Seitdem hält das Landeskriminalamt Kontakt zu Eces Familie. Die Polizei unternahm aber anscheinend nichts, um eine erneute Ausreise Eces zu verhindern. „Wir hatten keine Anhaltspunkte, dass Ece sich radikalisierte oder einer verbotenen Organisation anschließen will“, sagte LKA-Sprecher Stefan Jung dem Abendblatt. Für die Polizei sei es schwierig, man könne schließlich nicht in die Köpfe der Mädchen schauen. Und es gebe keine sichtbaren Anzeichen. Selbst für die Eltern sei es schwierig, eine Radikalisierung zu erkennen. „Es ist eine schrittweise Wesensveränderung“, sagt Jung. „Die Mädchen haben einen neuen Freundeskreis, sie orientieren sich stärker nach Hamburg, lesen andere Bücher. Dies wahrzunehmen und als Radikalisierung einzustufen, ist schwierig.“

Selbst als die Ermittler Ece B. und ihre Freundin im November 2014 zurückholten, hätten Eces Eltern nicht geahnt, dass ihre Tochter unterwegs zu den Terroristen war. Man könne allerdings erwarten, dass die Polizei etwas genauer hinschaut, wenn ein Mädchen von den Eltern aus Istanbul zurückgeholt wird und ein paar Monate später erneut nach Istanbul reist, gibt Jung zu.

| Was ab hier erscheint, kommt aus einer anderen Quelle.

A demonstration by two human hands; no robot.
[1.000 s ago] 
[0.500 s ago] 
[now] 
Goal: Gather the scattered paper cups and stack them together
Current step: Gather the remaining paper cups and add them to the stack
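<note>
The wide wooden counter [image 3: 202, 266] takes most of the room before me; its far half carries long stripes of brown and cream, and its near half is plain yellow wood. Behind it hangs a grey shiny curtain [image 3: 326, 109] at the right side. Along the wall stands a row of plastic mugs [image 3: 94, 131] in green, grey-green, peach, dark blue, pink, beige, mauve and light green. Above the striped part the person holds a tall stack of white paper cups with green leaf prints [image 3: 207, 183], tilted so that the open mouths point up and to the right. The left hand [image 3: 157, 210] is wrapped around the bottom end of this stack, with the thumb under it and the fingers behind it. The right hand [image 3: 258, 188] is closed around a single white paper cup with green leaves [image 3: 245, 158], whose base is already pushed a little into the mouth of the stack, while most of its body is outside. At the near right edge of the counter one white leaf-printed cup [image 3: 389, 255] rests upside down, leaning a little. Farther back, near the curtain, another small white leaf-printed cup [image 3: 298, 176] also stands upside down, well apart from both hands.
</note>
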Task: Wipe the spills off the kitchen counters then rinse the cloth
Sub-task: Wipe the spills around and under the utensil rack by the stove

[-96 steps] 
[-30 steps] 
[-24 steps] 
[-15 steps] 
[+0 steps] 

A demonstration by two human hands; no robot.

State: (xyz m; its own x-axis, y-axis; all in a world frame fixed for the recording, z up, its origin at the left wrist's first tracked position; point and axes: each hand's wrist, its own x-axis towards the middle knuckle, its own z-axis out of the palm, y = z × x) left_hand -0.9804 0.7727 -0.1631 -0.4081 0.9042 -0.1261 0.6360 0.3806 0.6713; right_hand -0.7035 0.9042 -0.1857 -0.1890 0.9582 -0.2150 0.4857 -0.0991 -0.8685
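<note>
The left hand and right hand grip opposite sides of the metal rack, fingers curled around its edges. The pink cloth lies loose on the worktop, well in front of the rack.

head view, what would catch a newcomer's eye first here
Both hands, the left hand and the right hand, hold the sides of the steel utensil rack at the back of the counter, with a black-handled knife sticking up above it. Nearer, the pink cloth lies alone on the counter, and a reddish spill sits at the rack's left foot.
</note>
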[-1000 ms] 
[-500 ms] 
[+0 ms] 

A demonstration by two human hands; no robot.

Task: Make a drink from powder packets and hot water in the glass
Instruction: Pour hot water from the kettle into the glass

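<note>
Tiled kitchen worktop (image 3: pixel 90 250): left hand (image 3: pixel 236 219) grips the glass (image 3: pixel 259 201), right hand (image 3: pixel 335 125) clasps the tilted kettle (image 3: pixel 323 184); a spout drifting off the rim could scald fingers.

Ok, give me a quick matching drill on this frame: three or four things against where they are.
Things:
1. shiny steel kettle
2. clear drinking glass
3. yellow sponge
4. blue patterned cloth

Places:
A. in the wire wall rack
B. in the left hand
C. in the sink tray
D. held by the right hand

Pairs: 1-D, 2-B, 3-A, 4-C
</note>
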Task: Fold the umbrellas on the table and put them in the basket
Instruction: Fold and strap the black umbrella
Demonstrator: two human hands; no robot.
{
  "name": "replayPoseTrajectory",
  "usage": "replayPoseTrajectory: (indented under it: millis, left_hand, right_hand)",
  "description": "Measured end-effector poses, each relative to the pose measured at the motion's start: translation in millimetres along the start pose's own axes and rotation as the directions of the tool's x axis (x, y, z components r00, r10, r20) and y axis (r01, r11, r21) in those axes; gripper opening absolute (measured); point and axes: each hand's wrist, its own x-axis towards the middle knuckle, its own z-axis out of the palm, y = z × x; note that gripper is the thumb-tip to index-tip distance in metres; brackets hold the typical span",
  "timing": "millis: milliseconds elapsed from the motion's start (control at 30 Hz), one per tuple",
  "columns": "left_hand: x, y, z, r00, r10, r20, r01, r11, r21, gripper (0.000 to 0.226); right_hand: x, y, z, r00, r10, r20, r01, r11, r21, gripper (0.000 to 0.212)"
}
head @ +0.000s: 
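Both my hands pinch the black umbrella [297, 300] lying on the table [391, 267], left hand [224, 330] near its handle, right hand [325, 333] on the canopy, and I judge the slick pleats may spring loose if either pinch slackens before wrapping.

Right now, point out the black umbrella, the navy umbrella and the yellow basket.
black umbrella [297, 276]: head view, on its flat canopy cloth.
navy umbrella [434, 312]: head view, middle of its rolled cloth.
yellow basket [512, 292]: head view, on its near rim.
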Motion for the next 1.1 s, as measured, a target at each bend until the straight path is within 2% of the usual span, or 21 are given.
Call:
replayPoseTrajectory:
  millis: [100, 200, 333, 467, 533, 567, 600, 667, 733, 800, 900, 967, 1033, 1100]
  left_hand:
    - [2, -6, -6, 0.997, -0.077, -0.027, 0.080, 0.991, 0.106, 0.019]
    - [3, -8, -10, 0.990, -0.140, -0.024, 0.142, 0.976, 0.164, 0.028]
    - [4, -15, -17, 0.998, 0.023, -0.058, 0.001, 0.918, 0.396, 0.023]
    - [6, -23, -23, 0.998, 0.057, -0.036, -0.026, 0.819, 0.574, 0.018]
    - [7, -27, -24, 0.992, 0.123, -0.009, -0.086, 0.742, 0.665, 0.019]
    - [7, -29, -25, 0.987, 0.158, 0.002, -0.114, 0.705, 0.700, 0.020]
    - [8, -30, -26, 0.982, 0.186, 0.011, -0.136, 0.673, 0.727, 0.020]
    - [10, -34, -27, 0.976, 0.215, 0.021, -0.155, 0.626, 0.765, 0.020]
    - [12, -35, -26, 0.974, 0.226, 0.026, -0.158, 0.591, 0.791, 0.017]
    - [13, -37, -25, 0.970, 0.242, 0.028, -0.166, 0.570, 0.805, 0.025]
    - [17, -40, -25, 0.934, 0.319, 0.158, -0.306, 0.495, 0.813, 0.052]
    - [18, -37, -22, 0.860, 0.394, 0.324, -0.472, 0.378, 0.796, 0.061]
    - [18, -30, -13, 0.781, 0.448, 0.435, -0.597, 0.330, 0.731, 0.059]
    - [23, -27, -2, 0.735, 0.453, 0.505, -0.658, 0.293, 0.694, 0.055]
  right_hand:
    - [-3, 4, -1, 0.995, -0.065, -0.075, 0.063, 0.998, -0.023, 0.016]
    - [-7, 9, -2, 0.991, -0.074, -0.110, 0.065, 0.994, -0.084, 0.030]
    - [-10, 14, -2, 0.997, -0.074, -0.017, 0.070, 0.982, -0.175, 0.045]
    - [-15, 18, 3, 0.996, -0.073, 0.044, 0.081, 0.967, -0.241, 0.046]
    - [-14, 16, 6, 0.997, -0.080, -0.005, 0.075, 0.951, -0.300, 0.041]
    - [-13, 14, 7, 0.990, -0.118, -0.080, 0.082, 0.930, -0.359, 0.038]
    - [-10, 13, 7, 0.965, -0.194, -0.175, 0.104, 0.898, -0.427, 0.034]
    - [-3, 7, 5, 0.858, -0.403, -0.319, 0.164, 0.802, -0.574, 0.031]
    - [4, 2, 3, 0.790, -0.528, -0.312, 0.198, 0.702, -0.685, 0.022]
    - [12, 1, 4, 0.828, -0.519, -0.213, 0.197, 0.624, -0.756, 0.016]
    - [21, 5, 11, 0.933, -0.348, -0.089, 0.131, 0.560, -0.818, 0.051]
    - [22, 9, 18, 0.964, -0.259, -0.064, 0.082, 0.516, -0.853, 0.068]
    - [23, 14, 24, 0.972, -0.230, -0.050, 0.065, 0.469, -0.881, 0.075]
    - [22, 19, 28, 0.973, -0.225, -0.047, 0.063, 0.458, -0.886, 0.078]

Mit den Worten „Ich bin auf einem Schulausflug und komme später“, hatte sich Ece B. am 2. Juni zu Hause verabschiedet. Den Ausflug gab es nicht, Stattdessen flog Merve offenbar nach Istanbul. „Nach unseren Erkenntnissen ist Merve noch in der Türkei. Dort leben Merves Vater und Verwandte“, sagt die Hamburger Polizeisprecherin Karina Sadowsky. Das Bundeskriminalamt sei in den Fall eingebunden und arbeite eng mit den türkischen Behörden zusammen. Vielleicht wird daraus Merves letzte Chance, unversehrt nach Deutschland zurückzukehren.